Requirement: Across the listing, how many lines contain "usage"? The reply is the number alone.

Records for the exercise:

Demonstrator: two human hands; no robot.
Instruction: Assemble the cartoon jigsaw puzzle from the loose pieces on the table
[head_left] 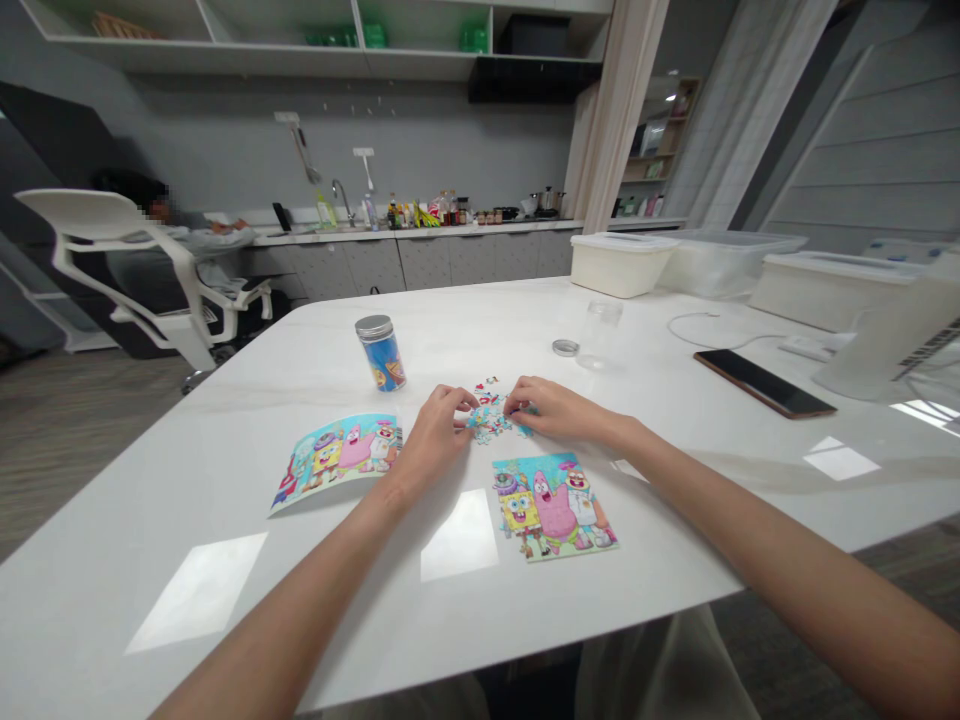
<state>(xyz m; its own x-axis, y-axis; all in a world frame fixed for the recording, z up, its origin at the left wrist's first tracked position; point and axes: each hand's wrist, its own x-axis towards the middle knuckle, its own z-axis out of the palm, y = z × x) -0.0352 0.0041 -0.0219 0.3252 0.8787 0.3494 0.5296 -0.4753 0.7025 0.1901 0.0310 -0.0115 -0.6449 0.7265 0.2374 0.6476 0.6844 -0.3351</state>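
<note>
A loose heap of small jigsaw puzzle pieces (pixel 491 415) lies on the white table, mostly blue with some red and white. My left hand (pixel 441 425) is at the heap's left side, fingers curved and apart, fingertips at the pieces. From the right, my right hand (pixel 546 405) reaches in with fingers bent together over the pieces; whatever is between them is hidden. Nearer me is a partly assembled cartoon puzzle (pixel 555 505) with a stepped left edge. Left of my left hand lies a curled picture sheet (pixel 337 455) with matching characters.
A lidded blue canister (pixel 382 355) stands behind the sheet. Toward the back right are a clear jar (pixel 600 335) and its metal lid (pixel 565 348). Farther right lie a phone (pixel 763 382) and a cable, with storage bins (pixel 622 265) behind. A person sits beyond the white chair (pixel 112 225).
</note>
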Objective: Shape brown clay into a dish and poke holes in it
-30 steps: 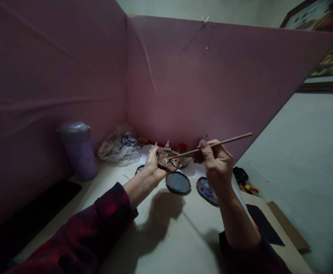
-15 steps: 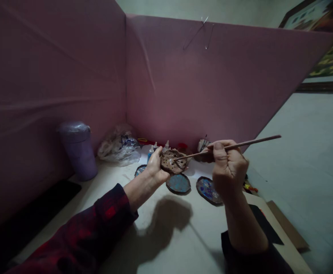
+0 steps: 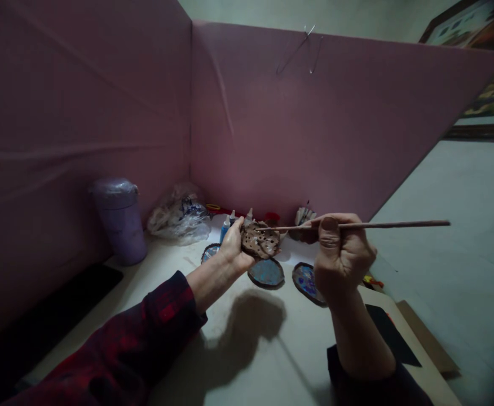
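Note:
My left hand point(image 3: 233, 248) grips the left edge of a brown clay-like disc point(image 3: 257, 241) dotted with dark holes, tilted toward me above the table. In my right hand point(image 3: 342, 254) is a long thin wooden stick, perhaps a paintbrush point(image 3: 395, 224), pinched between thumb and fingers. Its tip lies against the upper part of the disc; the tip's shape is too small to tell. Below the disc rests a round dark-rimmed piece with a blue-grey face point(image 3: 266, 273). A similar piece with blue and purple patches point(image 3: 307, 282) lies partly behind my right hand.
A third round piece point(image 3: 210, 252) and small nozzle bottles point(image 3: 225, 226) stand behind my left hand. A purple tumbler point(image 3: 122, 223) and a crumpled plastic bag point(image 3: 179, 217) are at the left. Pink panels point(image 3: 272, 124) enclose the back and left. A black sheet point(image 3: 391, 332) lies at the right.
The stick has swung from slanting up to nearly level, and its tip has moved to a higher spot on the disc. My right hand has shifted slightly right and down.

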Demonstrator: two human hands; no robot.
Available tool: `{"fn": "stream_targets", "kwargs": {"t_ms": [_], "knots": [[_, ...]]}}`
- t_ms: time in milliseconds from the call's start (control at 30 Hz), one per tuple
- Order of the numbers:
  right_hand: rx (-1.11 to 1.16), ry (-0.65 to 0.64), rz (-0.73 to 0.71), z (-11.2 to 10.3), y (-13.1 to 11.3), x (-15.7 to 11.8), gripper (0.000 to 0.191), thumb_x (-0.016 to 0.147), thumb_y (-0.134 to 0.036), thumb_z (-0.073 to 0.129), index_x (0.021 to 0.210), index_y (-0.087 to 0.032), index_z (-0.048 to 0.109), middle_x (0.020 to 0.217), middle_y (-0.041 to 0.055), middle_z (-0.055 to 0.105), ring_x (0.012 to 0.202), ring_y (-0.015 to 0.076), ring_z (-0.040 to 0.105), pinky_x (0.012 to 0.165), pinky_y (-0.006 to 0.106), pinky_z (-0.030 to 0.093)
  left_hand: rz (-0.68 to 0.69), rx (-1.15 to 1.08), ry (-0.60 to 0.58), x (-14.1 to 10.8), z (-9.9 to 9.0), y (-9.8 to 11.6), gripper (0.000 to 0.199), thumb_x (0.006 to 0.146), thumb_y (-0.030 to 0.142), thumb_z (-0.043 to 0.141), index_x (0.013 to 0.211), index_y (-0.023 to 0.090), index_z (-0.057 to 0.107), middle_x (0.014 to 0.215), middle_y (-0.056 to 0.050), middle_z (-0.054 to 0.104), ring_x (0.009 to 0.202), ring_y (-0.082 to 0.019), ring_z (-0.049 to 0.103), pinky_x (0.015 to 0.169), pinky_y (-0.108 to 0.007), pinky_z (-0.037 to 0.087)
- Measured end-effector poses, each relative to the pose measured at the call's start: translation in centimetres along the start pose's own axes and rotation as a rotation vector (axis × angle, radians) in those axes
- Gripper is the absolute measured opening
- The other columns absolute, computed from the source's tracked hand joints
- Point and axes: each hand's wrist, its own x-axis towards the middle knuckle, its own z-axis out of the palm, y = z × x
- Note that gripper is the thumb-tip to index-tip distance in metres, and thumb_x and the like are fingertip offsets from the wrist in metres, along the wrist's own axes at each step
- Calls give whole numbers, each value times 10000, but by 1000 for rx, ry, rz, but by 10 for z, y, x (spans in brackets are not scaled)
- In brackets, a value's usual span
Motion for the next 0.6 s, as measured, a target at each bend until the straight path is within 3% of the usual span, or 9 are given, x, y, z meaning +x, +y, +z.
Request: {"fn": "stream_targets", "kwargs": {"t_ms": [200, 367, 600], "knots": [[9, -109, 22, 7, 2, -3, 190, 975, -366, 465, 895, -221, 558, 733, 2, 633, 608, 132, 613, 604, 281, 501, -5, -75, -2, 1, 2, 1, 412, 952, 417, 368, 972, 113, 645, 858, -155, 717, 813, -272, 699, 819, -458, 542], [11, -94, 25, 12, 5, -4, 175, 943, -374, 541, 859, -223, 565, 677, -18, 615, 558, 122, 590, 559, 259, 462, -3, -78, -13, 5, -4, -1, 356, 945, 382, 416, 920, 113, 648, 817, -130, 718, 764, -240, 692, 865, -442, 527], [39, -58, 61, 9, 5, 1, 197, 938, -376, 548, 835, -211, 577, 657, -19, 639, 543, 126, 611, 554, 258, 469, -18, -39, -83, 5, -5, -2, 407, 958, 387, 377, 936, 98, 662, 824, -137, 731, 746, -234, 697, 783, -391, 548]]}}
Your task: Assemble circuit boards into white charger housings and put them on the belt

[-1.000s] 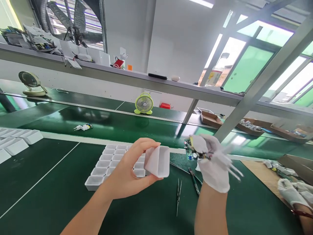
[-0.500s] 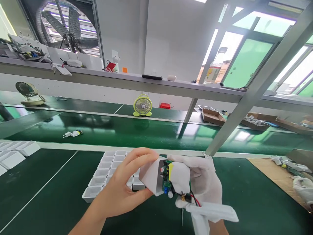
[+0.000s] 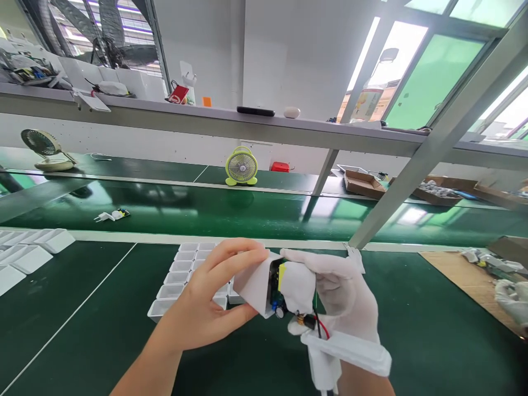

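Observation:
My bare left hand (image 3: 206,302) grips a white plastic housing (image 3: 251,283) between thumb and fingers, its open end facing right. My right hand (image 3: 350,297), in a white glove, holds a circuit board (image 3: 277,300) with a yellow-edged white pad (image 3: 300,286) over it. The board's left end sits inside the housing's mouth; the rest sticks out. Red and black wires (image 3: 322,324) run from the board toward a white plastic end piece (image 3: 348,352) with a plug-like part, dangling below my right hand. The glove hides part of the board.
Behind my left hand stand rows of white plastic housings (image 3: 175,278), with more housings (image 3: 31,256) at far left. A wired plug assembly (image 3: 113,214) lies on the green belt (image 3: 198,203). At right are cardboard (image 3: 454,275) with parts and another gloved hand (image 3: 510,300). A slanted post (image 3: 412,170) rises at right.
The board has slid left, deeper into the housing, so less of it shows. The dangling end piece has swung lower. The camera view has tilted down slightly.

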The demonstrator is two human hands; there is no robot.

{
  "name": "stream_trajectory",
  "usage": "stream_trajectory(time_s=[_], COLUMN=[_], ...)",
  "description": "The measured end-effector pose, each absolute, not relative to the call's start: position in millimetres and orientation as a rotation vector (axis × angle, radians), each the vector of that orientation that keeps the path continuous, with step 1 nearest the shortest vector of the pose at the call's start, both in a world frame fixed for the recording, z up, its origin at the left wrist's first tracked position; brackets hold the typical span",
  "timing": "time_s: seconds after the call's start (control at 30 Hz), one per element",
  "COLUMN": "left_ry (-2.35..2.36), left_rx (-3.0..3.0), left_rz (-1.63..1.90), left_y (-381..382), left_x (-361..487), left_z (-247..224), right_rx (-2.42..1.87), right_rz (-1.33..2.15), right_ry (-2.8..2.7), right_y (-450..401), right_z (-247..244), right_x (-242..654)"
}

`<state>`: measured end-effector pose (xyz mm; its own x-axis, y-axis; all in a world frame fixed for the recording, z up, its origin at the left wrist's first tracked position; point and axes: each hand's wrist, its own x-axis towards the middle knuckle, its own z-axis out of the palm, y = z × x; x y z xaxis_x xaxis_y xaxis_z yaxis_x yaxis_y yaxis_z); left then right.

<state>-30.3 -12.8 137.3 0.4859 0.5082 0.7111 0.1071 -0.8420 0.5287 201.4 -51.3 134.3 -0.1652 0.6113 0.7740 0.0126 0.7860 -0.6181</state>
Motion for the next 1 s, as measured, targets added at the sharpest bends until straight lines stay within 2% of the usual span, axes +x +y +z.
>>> stream_trajectory(time_s=[1.0], left_ry=[0.524], left_rx=[2.372], left_rz=[1.335], left_y=[-15.6], left_x=[-28.2], left_z=[138.6], right_rx=[-0.54], right_rz=[0.548], right_ry=[-1.713], right_y=[-57.5], right_z=[142.0], right_x=[200.8])
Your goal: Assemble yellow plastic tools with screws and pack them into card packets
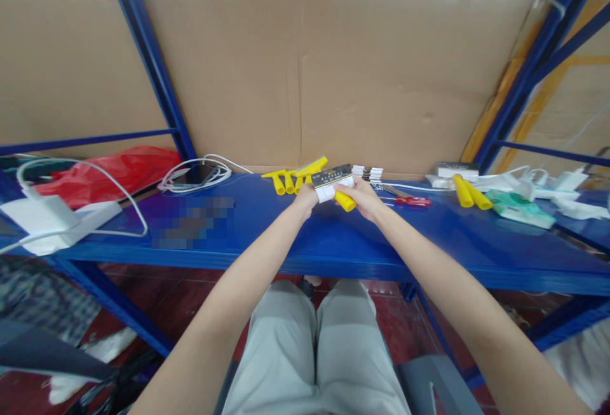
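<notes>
The left hand (307, 200) grips the left end of a black-and-white printed piece (332, 177); the right hand (366, 199) grasps its right side, along with a yellow handle (345, 201) slanting down toward the person. Whether handle and piece are joined is unclear. They are held in front of the person, over the middle of a blue table (267, 231). Both bare forearms stretch forward and converge, the hands turned toward each other and close together.

Just behind, to the left, lie yellow tools (289, 183); behind, to the right, is a group of white-and-black pieces (368, 173). A red-handled tool (413, 201) rests right of the right hand. Farther right, two yellow handles (471, 192) lie beside a green packet (519, 209), its contents hidden. Far left, a red bag (114, 173) lies crumpled, its inside likewise out of sight.
</notes>
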`<state>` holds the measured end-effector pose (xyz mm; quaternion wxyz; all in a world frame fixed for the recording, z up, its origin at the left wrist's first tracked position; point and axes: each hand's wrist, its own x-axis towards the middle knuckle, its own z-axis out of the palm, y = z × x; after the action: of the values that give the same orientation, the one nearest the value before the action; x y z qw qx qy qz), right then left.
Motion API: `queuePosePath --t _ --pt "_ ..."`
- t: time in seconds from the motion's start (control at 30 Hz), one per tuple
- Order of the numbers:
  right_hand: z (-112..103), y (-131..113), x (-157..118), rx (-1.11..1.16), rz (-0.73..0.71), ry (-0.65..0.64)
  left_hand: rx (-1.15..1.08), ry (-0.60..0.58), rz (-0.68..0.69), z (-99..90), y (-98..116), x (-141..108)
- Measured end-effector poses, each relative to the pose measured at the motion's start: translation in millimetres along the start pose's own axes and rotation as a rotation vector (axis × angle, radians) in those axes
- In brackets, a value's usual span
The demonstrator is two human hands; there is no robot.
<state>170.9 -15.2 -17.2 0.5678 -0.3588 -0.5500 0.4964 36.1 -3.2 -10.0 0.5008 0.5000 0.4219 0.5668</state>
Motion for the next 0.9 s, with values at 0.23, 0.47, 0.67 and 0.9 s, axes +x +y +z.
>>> queuePosePath --t 0.23,0.47,0.67,0.9 --pt "-3.2 -2.4 1.6 -0.015 -0.03 -0.051 -0.036 -0.017 -0.012 1.3 -3.5 3.6" --pt "-8.0 -8.8 -1.4 -0.017 0.007 -0.084 -0.273 0.054 -0.152 -14.5 6.6 13.3" --pt "-16.6 -6.6 2.7 -0.033 0.064 -0.145 -0.442 0.264 -0.208 -25.3 12.9 17.1" --pt "-29.6 -8.6 2.4 -0.04 0.098 -0.174 -0.392 0.414 -0.144 -23.5 13.2 18.7"
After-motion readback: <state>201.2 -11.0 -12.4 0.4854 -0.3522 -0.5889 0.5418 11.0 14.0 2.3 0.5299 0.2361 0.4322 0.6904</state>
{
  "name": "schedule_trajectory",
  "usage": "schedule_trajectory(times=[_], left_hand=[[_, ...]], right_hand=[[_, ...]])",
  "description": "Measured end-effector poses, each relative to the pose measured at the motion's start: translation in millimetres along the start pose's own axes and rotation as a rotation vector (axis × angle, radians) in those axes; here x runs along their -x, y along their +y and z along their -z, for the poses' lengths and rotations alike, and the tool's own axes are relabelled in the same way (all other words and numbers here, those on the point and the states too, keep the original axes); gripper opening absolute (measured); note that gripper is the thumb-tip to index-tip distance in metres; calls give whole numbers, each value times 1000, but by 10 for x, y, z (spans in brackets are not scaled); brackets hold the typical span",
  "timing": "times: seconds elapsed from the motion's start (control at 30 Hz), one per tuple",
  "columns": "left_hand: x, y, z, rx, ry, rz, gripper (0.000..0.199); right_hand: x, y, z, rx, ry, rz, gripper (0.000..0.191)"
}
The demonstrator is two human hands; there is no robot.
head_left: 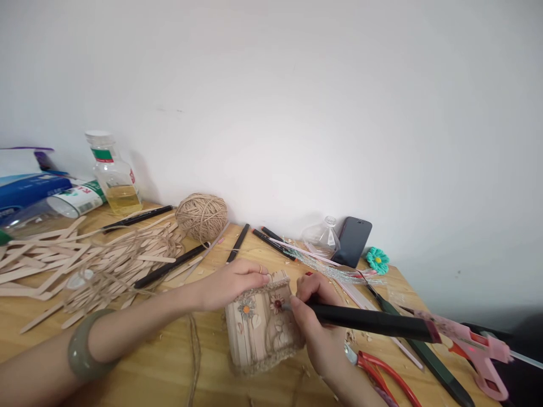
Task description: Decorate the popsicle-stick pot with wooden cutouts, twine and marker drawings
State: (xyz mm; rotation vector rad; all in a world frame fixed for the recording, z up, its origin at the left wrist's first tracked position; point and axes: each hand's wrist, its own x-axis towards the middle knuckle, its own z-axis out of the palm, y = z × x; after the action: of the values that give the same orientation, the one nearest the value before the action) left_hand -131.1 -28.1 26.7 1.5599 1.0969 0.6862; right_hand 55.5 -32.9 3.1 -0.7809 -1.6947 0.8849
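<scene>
A small holder made of wooden craft sticks (pixel 244 342), edged with twine, stands slightly tilted on the table. Its face carries a grey flower with an orange centre (pixel 246 308) and a reddish flower (pixel 278 303), plus leaf outlines and a twine stem. My left hand (pixel 231 284) grips the holder by its top edge, some fingers hidden behind it. In my right hand (pixel 320 328) is a black marker (pixel 377 322) with a dark red end band. Its tip meets the reddish flower's dark red centre.
Loose craft sticks (pixel 63 265), a twine ball (pixel 202 216) and a glass bottle (pixel 121 186) lie or stand left. Several markers lie behind the holder. A phone (pixel 354 242) leans on the wall. Red-handled pliers (pixel 384 373) and a pink glue gun (pixel 475 353) are at right.
</scene>
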Motion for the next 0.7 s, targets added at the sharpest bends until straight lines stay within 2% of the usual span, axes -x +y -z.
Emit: schedule_trajectory(times=[0.7], left_hand=[[-3, 32, 1, 6, -32, -30, 27]], right_hand=[[1, -27, 3, 19, -63, -24, 22]])
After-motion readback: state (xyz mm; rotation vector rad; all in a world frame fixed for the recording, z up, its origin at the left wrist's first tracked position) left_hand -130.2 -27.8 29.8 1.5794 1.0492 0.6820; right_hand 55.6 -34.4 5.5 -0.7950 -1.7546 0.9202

Result for this task: 2